Work item: Quote exactly, and only, the lines of the material below from the line with "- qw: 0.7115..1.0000" through the line with "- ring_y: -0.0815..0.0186".

Provided material:
------------------------------------------------------------------------

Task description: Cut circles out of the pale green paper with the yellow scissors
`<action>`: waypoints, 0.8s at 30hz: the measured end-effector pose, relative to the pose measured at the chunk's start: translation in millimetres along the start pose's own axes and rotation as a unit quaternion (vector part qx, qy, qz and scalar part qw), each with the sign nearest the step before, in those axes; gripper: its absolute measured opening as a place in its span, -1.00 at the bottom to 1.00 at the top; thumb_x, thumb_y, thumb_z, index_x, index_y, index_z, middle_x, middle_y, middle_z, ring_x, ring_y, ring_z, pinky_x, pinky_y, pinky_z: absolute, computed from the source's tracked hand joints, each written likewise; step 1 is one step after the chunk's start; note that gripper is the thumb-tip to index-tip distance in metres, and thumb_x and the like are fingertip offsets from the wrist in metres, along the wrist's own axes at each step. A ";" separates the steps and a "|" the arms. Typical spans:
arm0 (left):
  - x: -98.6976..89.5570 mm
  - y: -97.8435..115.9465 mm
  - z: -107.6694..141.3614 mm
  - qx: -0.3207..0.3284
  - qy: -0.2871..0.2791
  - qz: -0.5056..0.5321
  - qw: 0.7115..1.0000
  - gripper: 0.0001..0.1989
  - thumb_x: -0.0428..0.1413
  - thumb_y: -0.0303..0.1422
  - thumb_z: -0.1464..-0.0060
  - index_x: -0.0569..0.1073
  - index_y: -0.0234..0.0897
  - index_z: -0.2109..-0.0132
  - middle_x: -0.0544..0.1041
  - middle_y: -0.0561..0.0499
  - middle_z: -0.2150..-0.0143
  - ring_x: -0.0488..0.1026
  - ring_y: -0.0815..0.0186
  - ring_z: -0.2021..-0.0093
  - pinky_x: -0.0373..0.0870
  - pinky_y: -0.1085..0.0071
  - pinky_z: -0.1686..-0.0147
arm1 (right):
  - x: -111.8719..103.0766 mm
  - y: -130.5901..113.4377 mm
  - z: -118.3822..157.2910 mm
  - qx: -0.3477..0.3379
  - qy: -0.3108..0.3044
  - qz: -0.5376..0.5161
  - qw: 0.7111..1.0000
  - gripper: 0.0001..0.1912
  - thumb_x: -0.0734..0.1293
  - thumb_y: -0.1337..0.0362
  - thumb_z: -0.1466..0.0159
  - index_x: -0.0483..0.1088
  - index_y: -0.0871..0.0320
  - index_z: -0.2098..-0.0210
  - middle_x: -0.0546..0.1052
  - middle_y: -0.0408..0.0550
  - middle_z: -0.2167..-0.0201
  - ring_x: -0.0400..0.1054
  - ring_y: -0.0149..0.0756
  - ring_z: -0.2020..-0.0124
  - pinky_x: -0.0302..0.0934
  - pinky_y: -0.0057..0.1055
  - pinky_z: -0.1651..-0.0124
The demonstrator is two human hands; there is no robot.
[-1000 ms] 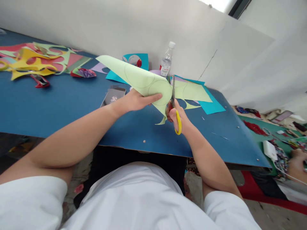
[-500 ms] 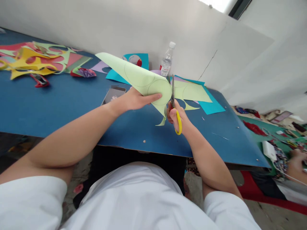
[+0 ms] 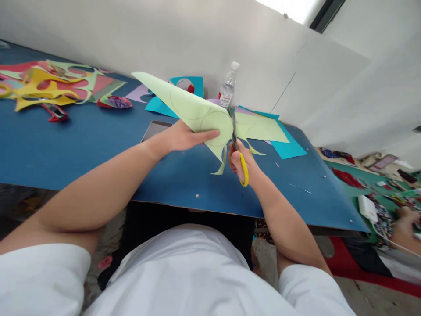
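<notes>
My left hand [image 3: 189,136] grips a pale green sheet of paper [image 3: 187,103] above the table, thumb on top and fingers underneath. Circles are drawn on the sheet, and its right side follows the curve of one of them. A thin cut strip hangs below it. My right hand [image 3: 243,160] is closed round yellow-handled scissors [image 3: 244,169], whose blades point away from me at the sheet's right edge. The blades look nearly closed. Behind them lies another pale green sheet [image 3: 263,127] with a cut edge, on top of a bright blue sheet [image 3: 289,147].
A water bottle [image 3: 227,87] stands by the wall. A phone [image 3: 156,129] lies beyond my left forearm. Yellow, pink and green paper scraps [image 3: 42,87] are heaped at the left of the blue table [image 3: 98,140]. Another person's arm [image 3: 406,226] rests by a green table at right.
The scissor blades have come closer together at the sheet's edge. The pale green scrap by my right hand now hangs or lies slightly differently. The view has shifted a little.
</notes>
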State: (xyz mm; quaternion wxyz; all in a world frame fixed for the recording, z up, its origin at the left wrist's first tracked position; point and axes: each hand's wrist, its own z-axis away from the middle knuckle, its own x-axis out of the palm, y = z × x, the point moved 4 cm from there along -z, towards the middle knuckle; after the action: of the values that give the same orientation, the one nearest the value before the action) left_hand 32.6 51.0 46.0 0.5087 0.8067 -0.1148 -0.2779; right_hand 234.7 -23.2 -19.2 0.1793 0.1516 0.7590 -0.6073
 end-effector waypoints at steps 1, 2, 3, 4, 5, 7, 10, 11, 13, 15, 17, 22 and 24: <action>-0.2 0.9 0.0 -0.007 0.002 0.003 1.000 -0.84 0.37 -0.30 -0.14 0.60 -0.27 0.32 0.52 -0.01 0.46 0.45 0.27 0.43 0.40 0.40 0.38 | 1.0 -0.4 0.3 -0.009 -0.008 -0.004 1.000 -0.13 0.17 -0.69 -0.15 0.24 0.00 0.16 0.27 -0.16 0.44 0.17 -0.30 0.49 -0.01 -0.29 0.50; -0.3 1.6 0.0 -0.012 0.003 0.005 1.000 -0.83 0.38 -0.30 -0.13 0.60 -0.27 0.32 0.51 -0.01 0.47 0.44 0.27 0.44 0.39 0.40 0.39 | 1.6 -0.4 0.6 -0.018 -0.013 -0.007 1.000 -0.15 0.16 -0.67 -0.19 0.23 0.00 0.15 0.25 -0.17 0.44 0.15 -0.30 0.49 -0.01 -0.29 0.50; -0.4 2.0 0.0 -0.015 0.004 0.005 1.000 -0.83 0.39 -0.31 -0.13 0.60 -0.27 0.32 0.51 0.00 0.47 0.44 0.27 0.45 0.39 0.40 0.40 | 2.0 0.0 0.7 -0.024 -0.016 -0.009 1.000 -0.17 0.16 -0.65 -0.21 0.22 0.00 0.14 0.24 -0.17 0.44 0.14 -0.31 0.49 -0.02 -0.29 0.50; -0.6 2.0 -0.1 -0.016 0.004 0.004 1.000 -0.83 0.39 -0.31 -0.13 0.60 -0.28 0.33 0.51 0.00 0.48 0.43 0.28 0.45 0.38 0.41 0.40 | 1.9 0.9 0.8 -0.026 -0.014 -0.009 1.000 -0.18 0.16 -0.64 -0.23 0.22 0.01 0.13 0.23 -0.18 0.45 0.13 -0.32 0.50 -0.02 -0.29 0.49; -0.8 1.8 -0.2 -0.016 0.001 0.001 1.000 -0.83 0.38 -0.32 -0.14 0.60 -0.28 0.34 0.50 -0.01 0.49 0.43 0.28 0.46 0.38 0.41 0.41 | 1.9 2.3 0.6 -0.026 -0.015 -0.008 1.000 -0.18 0.16 -0.64 -0.24 0.22 0.01 0.12 0.22 -0.19 0.46 0.13 -0.32 0.50 -0.01 -0.29 0.48; -1.7 0.6 -0.5 -0.009 -0.004 -0.007 1.000 -0.81 0.37 -0.31 -0.16 0.58 -0.28 0.36 0.49 0.00 0.51 0.42 0.29 0.47 0.38 0.41 0.42 | 2.0 5.5 -0.3 -0.020 -0.018 -0.006 1.000 -0.16 0.16 -0.64 -0.22 0.22 0.03 0.11 0.21 -0.20 0.47 0.13 -0.33 0.50 0.00 -0.29 0.48; -3.4 -2.2 -1.0 0.002 -0.012 -0.014 1.000 -0.78 0.36 -0.25 -0.17 0.58 -0.28 0.35 0.48 0.00 0.51 0.43 0.29 0.46 0.40 0.40 0.42 | 1.9 9.2 -2.3 -0.010 -0.017 -0.011 1.000 -0.11 0.17 -0.68 -0.17 0.23 0.03 0.11 0.20 -0.21 0.49 0.12 -0.33 0.52 -0.01 -0.30 0.50; -4.0 -3.1 -1.2 0.007 -0.013 -0.013 1.000 -0.77 0.37 -0.22 -0.16 0.59 -0.28 0.32 0.50 0.00 0.49 0.45 0.28 0.45 0.42 0.40 0.41 | 1.8 9.6 -2.8 -0.009 -0.017 -0.014 1.000 -0.11 0.17 -0.69 -0.16 0.24 0.03 0.11 0.20 -0.21 0.48 0.12 -0.33 0.53 -0.02 -0.31 0.51; -4.4 -4.3 -1.8 0.017 -0.017 -0.013 1.000 -0.75 0.36 -0.17 -0.17 0.62 -0.29 0.24 0.55 -0.03 0.43 0.49 0.26 0.41 0.47 0.38 0.38 | 1.4 9.4 -3.4 -0.011 -0.016 -0.018 1.000 -0.11 0.18 -0.68 -0.16 0.24 0.03 0.11 0.20 -0.20 0.47 0.13 -0.33 0.52 -0.02 -0.32 0.52; -4.5 -4.9 -2.6 0.028 -0.015 -0.014 0.999 -0.70 0.34 -0.12 -0.17 0.64 -0.29 0.18 0.59 -0.05 0.37 0.50 0.25 0.40 0.50 0.36 0.37 | 1.0 8.3 -3.4 -0.012 -0.016 -0.019 1.000 -0.13 0.20 -0.66 -0.17 0.24 0.03 0.12 0.21 -0.20 0.46 0.15 -0.33 0.51 -0.02 -0.33 0.51; -4.7 -5.8 -3.5 0.034 -0.004 -0.012 0.999 -0.66 0.32 -0.08 -0.18 0.65 -0.30 0.15 0.62 -0.08 0.34 0.52 0.24 0.37 0.53 0.34 0.35 | 0.7 7.2 -2.9 -0.009 -0.016 -0.019 1.000 -0.14 0.21 -0.65 -0.18 0.24 0.03 0.13 0.22 -0.19 0.45 0.15 -0.33 0.51 -0.01 -0.34 0.50; -5.7 -7.5 -5.1 0.041 0.018 0.007 0.999 -0.57 0.32 -0.02 -0.18 0.66 -0.32 0.07 0.67 -0.14 0.22 0.58 0.16 0.27 0.60 0.26 0.26 | 1.1 3.0 -0.4 -0.005 -0.013 -0.027 1.000 -0.13 0.22 -0.66 -0.17 0.22 0.03 0.13 0.20 -0.22 0.47 0.14 -0.35 0.50 0.01 -0.34 0.48; -6.4 -7.2 -5.0 0.051 0.019 0.017 0.998 -0.55 0.32 -0.01 -0.18 0.66 -0.32 0.03 0.68 -0.14 0.17 0.61 0.11 0.19 0.63 0.20 0.15 | 2.1 0.7 0.7 -0.007 -0.018 -0.022 1.000 -0.15 0.21 -0.65 -0.19 0.20 0.03 0.13 0.19 -0.24 0.48 0.12 -0.37 0.51 0.01 -0.35 0.47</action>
State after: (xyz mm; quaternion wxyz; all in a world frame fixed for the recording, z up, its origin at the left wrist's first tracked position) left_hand 29.5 61.1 43.4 0.4736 0.8346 -0.1327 -0.2480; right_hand 233.2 -23.7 -20.9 0.1804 0.1226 0.7631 -0.6084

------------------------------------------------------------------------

Output for this task:
  - qw: 0.7115..1.0000
  - gripper: 0.0001..0.1989
  - thumb_x: -0.0428..0.1413
  - thumb_y: -0.0303..0.1422
  - thumb_z: -0.1464..-0.0060
  - index_x: -0.0569..0.1073
  - index_y: -0.0234..0.0897
  - index_z: -0.2109..-0.0132
  - middle_x: -0.0544..0.1041
  - middle_y: -0.0561..0.0499
  - middle_z: -0.2150..-0.0143
  - ring_x: -0.0488..0.1026
  - ring_y: -0.0815..0.0186

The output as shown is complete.